╭──

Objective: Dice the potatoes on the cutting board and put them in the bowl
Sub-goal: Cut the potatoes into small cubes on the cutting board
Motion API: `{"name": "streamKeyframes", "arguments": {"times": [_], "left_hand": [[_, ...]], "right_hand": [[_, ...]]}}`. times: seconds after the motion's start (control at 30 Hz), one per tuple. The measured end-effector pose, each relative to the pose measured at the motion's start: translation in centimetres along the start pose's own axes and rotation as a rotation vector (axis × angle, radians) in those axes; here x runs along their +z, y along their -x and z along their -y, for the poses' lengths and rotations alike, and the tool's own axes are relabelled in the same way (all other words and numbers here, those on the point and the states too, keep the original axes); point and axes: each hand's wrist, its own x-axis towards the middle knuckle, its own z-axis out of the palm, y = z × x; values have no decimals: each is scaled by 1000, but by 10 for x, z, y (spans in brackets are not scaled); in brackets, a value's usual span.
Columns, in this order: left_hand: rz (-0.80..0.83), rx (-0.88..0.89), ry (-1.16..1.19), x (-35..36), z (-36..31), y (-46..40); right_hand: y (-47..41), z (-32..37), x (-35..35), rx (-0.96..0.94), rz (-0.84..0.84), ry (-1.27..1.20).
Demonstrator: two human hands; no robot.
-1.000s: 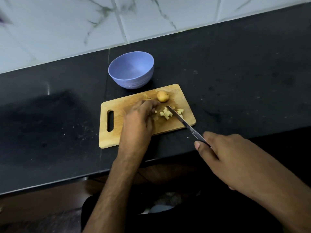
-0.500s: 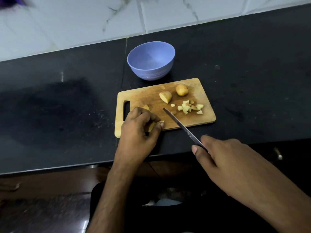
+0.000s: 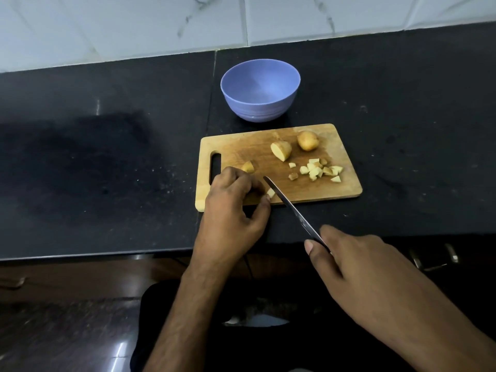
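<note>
Since a second ago: left hand point(image 3: 236, 210) withdrawn from the diced pile to the board's near-left corner; potato half point(image 3: 281, 150) now uncovered; framing shifted, scene sits further right. Potato piece point(image 3: 270, 193), pale, near front edge of cutting board point(image 3: 268, 146), pinched between curled left fingers and thumb; most of it hidden under the hand. Knife point(image 3: 291, 208), blade angled across the board's front edge, tip just beside that piece; contact with it cannot be told. Right hand point(image 3: 357, 267) wrapped round the knife handle, forefinger and thumb extended toward the blade. Potato chunk point(image 3: 248, 166), just beyond the left knuckles, by the handle slot. Whole small potato point(image 3: 307, 140), far-right corner of board, near the half. Diced pieces point(image 3: 319, 170), loose cluster, right side of board. Bowl point(image 3: 259, 89), lilac, on black counter point(image 3: 107, 157) just behind the board, nothing seen inside. White marbled wall tile point(image 3: 134, 25) behind counter.
</note>
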Motion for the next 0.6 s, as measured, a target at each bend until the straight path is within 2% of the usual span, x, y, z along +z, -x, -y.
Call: {"name": "streamKeyframes", "arguments": {"times": [0.3,0.6], "left_hand": [[-9,33,-58,6,-1,1],[-21,-57,6,4,-1,-1]], "right_hand": [[-3,-1,0,35,3,8],[-6,-4,-3,29,-4,13]]}}
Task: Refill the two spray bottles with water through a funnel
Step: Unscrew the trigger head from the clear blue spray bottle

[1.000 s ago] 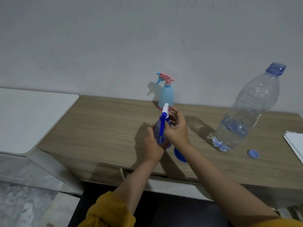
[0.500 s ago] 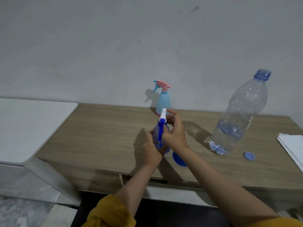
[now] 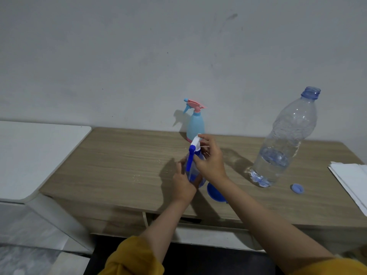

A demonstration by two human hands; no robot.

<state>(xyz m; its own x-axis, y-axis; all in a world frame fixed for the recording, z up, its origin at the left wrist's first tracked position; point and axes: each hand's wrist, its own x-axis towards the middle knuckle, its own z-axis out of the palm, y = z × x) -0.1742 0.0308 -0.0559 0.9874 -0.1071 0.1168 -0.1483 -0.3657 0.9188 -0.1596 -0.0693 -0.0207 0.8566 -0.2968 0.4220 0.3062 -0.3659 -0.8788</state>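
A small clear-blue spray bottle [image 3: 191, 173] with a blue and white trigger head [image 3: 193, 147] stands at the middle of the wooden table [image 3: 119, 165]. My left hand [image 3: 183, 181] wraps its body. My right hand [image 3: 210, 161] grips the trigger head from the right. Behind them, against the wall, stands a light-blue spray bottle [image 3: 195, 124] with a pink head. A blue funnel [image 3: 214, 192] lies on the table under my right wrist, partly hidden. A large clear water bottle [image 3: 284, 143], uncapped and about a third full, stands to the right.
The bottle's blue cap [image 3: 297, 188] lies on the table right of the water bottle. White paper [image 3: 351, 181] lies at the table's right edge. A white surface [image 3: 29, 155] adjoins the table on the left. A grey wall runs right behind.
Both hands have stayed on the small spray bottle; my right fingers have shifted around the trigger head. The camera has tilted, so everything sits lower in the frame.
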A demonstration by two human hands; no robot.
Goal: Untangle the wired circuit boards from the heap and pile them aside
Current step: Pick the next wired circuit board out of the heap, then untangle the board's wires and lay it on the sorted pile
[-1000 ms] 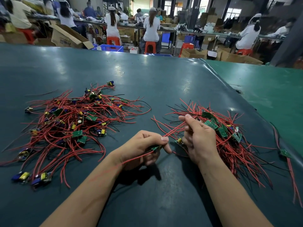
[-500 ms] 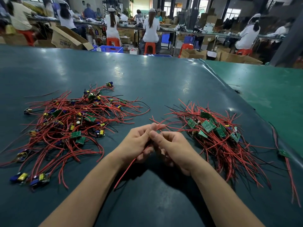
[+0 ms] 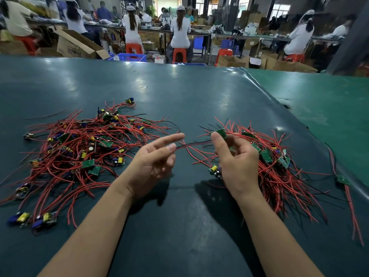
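Two hands up | right hand (image 3: 235, 156) pinches board (image 3: 220, 133) above right pile (image 3: 279, 166) | left hand (image 3: 153, 158) loose, wires (image 3: 191, 145) at fingertips | I expect snagging on pile if yanked.

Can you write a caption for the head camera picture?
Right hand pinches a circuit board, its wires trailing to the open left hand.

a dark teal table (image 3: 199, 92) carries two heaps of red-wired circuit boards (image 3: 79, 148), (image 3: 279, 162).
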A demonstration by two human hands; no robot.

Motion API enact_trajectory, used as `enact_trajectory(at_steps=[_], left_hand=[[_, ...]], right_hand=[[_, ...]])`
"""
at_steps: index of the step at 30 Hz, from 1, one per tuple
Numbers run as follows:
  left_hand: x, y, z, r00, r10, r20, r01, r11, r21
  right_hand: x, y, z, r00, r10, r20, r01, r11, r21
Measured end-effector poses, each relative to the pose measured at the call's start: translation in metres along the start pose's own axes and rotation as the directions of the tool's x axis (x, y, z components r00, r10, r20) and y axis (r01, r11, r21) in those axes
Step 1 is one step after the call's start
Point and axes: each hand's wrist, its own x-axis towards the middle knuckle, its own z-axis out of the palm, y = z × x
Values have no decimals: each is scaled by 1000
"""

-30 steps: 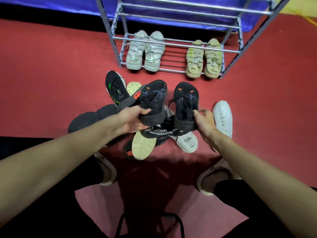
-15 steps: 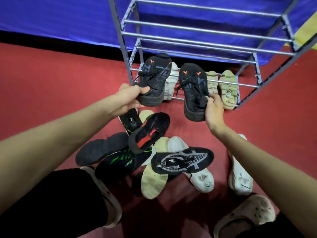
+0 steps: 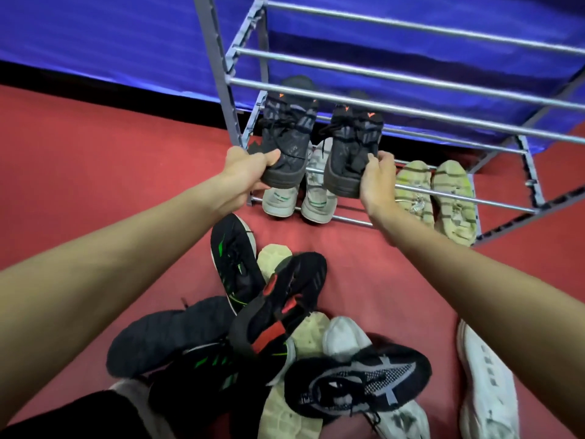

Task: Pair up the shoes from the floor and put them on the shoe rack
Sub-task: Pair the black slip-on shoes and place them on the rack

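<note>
Both black knit sneakers with orange marks have come up from the floor pile to the grey metal tube shoe rack [image 3: 395, 80] at 12 o'clock. Left hand [image 3: 245, 172] has fingers clamped on the heel of the left black sneaker [image 3: 286, 134]; right hand [image 3: 376, 177] has fingers clamped on the right black sneaker [image 3: 353, 144]. Toes poke between the rails of a tier above the pale grey pair [image 3: 297, 198] on the bottom tier. Likely about to be set down; loose shoes [image 3: 285, 312] remain on the red floor at 6 o'clock.
</note>
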Motion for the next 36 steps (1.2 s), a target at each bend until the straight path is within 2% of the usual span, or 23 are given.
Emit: enact_trajectory(at_steps=[13, 17, 21, 24, 27, 30, 33, 36], left_hand=[[43, -2, 8, 1000, -21, 22, 20, 999, 26], [40, -6, 4, 1000, -18, 11, 17, 998, 67], [25, -15, 0, 999, 39, 25, -43, 988, 151], [5, -24, -2, 994, 108, 22, -110, 950, 293], [-16, -43, -8, 992, 124, 38, -129, 907, 400], [-39, -69, -12, 998, 54, 36, -64, 912, 405], [-66, -96, -18, 1000, -7, 30, -8, 883, 470], [-96, -120, -22, 998, -56, 40, 20, 794, 607]], right_hand=[[29, 8, 40, 1000, 21, 8, -21, 999, -47], [28, 6, 39, 999, 14, 33, -9, 989, -150], [17, 5, 36, 1000, -2, -3, 1, 977, -215], [3, 7, 24, 998, -63, -1, 61, 966, -250], [-26, 15, 9, 989, -134, 55, 144, 946, -290], [-66, 35, -6, 976, -164, 146, 204, 925, -320], [-109, 61, -25, 953, -94, 288, 195, 919, -344], [-148, 80, -50, 916, 3, 401, 171, 901, -398]])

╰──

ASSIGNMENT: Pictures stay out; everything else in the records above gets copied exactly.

SOLUTION FOR THIS EXERCISE:
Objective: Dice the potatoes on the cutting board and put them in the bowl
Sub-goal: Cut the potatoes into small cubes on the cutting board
Motion API: `{"name": "streamKeyframes", "arguments": {"times": [_], "left_hand": [[_, ...]], "right_hand": [[_, ...]]}}`. times: seconds after the motion's start (control at 30 Hz), one per tuple. The measured end-effector pose, each relative to the pose measured at the motion's start: translation in centimetres along the start pose's own axes and rotation as a rotation vector (axis × angle, radians) in those axes; here x runs along their +z, y along their -x and z along their -y, for the poses' lengths and rotations alike, and the tool's own axes are relabelled in the same way (all other words and numbers here, those on the point and the states too, keep the original axes); point and axes: each hand's wrist, its own x-axis towards the middle knuckle, its own z-axis out of the palm, y = z × x; values have no decimals: each is scaled by 1000, but by 10 for x, z, y (spans in brackets are not scaled); in brackets, a value's usual span.
Columns, in this order: left_hand: rz (-0.80..0.83), rx (-0.88..0.89), ry (-1.16..1.19), x (-35..36), z (-36..31), y (-46..40); right_hand: y (-47..41), z (-32..37), x (-35..35), rx (-0.96..0.94), rz (-0.84..0.84), ry (-1.27..1.20).
Demonstrator: two human hands; no robot.
-1.000s: 
-0.500s: 
+0.000s: 
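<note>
Since a second ago: left hand point(image 3: 236, 210) withdrawn from the diced pile to the board's near-left corner; potato half point(image 3: 281, 150) now uncovered; framing shifted, scene sits further right. Potato piece point(image 3: 270, 193), pale, near front edge of cutting board point(image 3: 268, 146), pinched between curled left fingers and thumb; most of it hidden under the hand. Knife point(image 3: 291, 208), blade angled across the board's front edge, tip just beside that piece; contact with it cannot be told. Right hand point(image 3: 357, 267) wrapped round the knife handle, forefinger and thumb extended toward the blade. Potato chunk point(image 3: 248, 166), just beyond the left knuckles, by the handle slot. Whole small potato point(image 3: 307, 140), far-right corner of board, near the half. Diced pieces point(image 3: 319, 170), loose cluster, right side of board. Bowl point(image 3: 259, 89), lilac, on black counter point(image 3: 107, 157) just behind the board, nothing seen inside. White marbled wall tile point(image 3: 134, 25) behind counter.
</note>
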Motion for the next 0.6 s, as measured, a target at each bend until the straight path is within 2% of the usual span, x, y, z along +z, -x, -y.
Call: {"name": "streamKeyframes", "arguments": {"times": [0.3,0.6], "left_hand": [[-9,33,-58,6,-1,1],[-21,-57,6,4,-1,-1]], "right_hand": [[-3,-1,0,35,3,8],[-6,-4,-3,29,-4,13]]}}
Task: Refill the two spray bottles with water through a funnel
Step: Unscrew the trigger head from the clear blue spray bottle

[1.000 s ago] 
[0.500 s ago] 
[now] 

A demonstration by two human hands; no robot.

<state>(xyz m; its own x-axis, y-axis; all in a world frame fixed for the recording, z up, its origin at the left wrist's first tracked position; point and axes: each hand's wrist, its own x-axis towards the middle knuckle, its own z-axis out of the palm, y = z × x) -0.1742 0.0308 -0.0559 0.9874 -0.1071 0.1168 -0.1483 -0.3657 0.9188 -0.1596 -0.0693 -0.0207 0.8566 -0.2968 0.4220 0.3062 -0.3659 -0.8788</state>
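A small clear-blue spray bottle [image 3: 191, 173] with a blue and white trigger head [image 3: 193, 147] stands at the middle of the wooden table [image 3: 119, 165]. My left hand [image 3: 183, 181] wraps its body. My right hand [image 3: 210, 161] grips the trigger head from the right. Behind them, against the wall, stands a light-blue spray bottle [image 3: 195, 124] with a pink head. A blue funnel [image 3: 214, 192] lies on the table under my right wrist, partly hidden. A large clear water bottle [image 3: 284, 143], uncapped and about a third full, stands to the right.
The bottle's blue cap [image 3: 297, 188] lies on the table right of the water bottle. White paper [image 3: 351, 181] lies at the table's right edge. A white surface [image 3: 29, 155] adjoins the table on the left. A grey wall runs right behind.
Both hands have stayed on the small spray bottle; my right fingers have shifted around the trigger head. The camera has tilted, so everything sits lower in the frame.
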A demonstration by two human hands; no robot.
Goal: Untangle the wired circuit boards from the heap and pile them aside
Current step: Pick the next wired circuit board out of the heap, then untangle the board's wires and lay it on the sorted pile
[-1000 ms] 
[-500 ms] 
[+0 ms] 
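Two hands up | right hand (image 3: 235, 156) pinches board (image 3: 220, 133) above right pile (image 3: 279, 166) | left hand (image 3: 153, 158) loose, wires (image 3: 191, 145) at fingertips | I expect snagging on pile if yanked.

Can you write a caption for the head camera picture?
Right hand pinches a circuit board, its wires trailing to the open left hand.

a dark teal table (image 3: 199, 92) carries two heaps of red-wired circuit boards (image 3: 79, 148), (image 3: 279, 162).
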A demonstration by two human hands; no robot.

Motion API enact_trajectory, used as `enact_trajectory(at_steps=[_], left_hand=[[_, ...]], right_hand=[[_, ...]])`
"""
at_steps: index of the step at 30 Hz, from 1, one per tuple
Numbers run as follows:
  left_hand: x, y, z, r00, r10, r20, r01, r11, r21
  right_hand: x, y, z, r00, r10, r20, r01, r11, r21
Measured end-effector poses, each relative to the pose measured at the call's start: translation in metres along the start pose's own axes and rotation as the directions of the tool's x axis (x, y, z components r00, r10, r20) and y axis (r01, r11, r21) in those axes
Step 1 is one step after the call's start
Point and axes: each hand's wrist, its own x-axis towards the middle knuckle, its own z-axis out of the palm, y = z × x
Values have no decimals: each is scaled by 1000
"""

-30 steps: 
-15 steps: 
+0 steps: 

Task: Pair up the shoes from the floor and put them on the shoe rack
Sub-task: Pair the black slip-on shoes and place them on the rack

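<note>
Both black knit sneakers with orange marks have come up from the floor pile to the grey metal tube shoe rack [image 3: 395, 80] at 12 o'clock. Left hand [image 3: 245, 172] has fingers clamped on the heel of the left black sneaker [image 3: 286, 134]; right hand [image 3: 376, 177] has fingers clamped on the right black sneaker [image 3: 353, 144]. Toes poke between the rails of a tier above the pale grey pair [image 3: 297, 198] on the bottom tier. Likely about to be set down; loose shoes [image 3: 285, 312] remain on the red floor at 6 o'clock.
</note>
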Motion for the next 36 steps (1.2 s), a target at each bend until the straight path is within 2% of the usual span, or 23 are given.
Emit: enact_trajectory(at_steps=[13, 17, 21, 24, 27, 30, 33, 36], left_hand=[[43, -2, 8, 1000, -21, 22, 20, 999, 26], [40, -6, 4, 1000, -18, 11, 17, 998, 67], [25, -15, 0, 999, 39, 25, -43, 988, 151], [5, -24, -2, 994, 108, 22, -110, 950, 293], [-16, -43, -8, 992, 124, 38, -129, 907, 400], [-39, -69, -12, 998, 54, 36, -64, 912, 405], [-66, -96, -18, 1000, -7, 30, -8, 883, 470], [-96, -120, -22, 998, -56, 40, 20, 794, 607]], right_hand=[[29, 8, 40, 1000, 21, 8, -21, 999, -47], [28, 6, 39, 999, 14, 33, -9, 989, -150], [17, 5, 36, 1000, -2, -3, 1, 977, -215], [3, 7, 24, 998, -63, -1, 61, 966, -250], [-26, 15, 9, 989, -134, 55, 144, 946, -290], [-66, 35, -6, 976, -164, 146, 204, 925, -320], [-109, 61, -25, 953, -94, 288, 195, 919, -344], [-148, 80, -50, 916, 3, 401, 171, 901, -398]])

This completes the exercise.